Task item:
Would you reproduce every line of the material exactly?

Data:
----

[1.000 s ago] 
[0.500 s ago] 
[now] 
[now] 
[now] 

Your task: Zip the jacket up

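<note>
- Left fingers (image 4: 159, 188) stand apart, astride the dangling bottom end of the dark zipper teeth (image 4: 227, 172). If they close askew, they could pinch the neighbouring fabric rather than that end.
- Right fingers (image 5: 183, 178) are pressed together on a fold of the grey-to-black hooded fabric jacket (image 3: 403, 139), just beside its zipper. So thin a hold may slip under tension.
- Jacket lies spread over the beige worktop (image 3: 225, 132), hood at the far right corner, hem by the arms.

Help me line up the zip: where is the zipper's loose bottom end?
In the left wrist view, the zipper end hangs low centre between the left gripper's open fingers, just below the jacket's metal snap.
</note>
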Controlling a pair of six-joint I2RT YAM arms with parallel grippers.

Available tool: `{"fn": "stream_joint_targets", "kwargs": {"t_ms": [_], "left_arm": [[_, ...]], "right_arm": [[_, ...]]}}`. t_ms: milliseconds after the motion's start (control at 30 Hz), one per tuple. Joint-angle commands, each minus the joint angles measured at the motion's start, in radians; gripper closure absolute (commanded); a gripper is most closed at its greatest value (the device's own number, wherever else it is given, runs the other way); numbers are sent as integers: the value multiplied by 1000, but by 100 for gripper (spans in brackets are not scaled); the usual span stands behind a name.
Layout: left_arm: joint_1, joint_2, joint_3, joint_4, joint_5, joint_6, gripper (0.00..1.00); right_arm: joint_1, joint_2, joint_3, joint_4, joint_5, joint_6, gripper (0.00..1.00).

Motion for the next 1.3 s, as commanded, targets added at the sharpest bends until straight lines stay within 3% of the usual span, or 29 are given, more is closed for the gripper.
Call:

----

Response:
[1.000 s ago] 
[0.500 s ago] 
[now] 
[now] 
[now] 

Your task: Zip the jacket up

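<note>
- Left fingers (image 4: 159, 188) stand apart, astride the dangling bottom end of the dark zipper teeth (image 4: 227, 172). If they close askew, they could pinch the neighbouring fabric rather than that end.
- Right fingers (image 5: 183, 178) are pressed together on a fold of the grey-to-black hooded fabric jacket (image 3: 403, 139), just beside its zipper. So thin a hold may slip under tension.
- Jacket lies spread over the beige worktop (image 3: 225, 132), hood at the far right corner, hem by the arms.

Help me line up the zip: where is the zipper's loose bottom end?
In the left wrist view, the zipper end hangs low centre between the left gripper's open fingers, just below the jacket's metal snap.
</note>
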Controlling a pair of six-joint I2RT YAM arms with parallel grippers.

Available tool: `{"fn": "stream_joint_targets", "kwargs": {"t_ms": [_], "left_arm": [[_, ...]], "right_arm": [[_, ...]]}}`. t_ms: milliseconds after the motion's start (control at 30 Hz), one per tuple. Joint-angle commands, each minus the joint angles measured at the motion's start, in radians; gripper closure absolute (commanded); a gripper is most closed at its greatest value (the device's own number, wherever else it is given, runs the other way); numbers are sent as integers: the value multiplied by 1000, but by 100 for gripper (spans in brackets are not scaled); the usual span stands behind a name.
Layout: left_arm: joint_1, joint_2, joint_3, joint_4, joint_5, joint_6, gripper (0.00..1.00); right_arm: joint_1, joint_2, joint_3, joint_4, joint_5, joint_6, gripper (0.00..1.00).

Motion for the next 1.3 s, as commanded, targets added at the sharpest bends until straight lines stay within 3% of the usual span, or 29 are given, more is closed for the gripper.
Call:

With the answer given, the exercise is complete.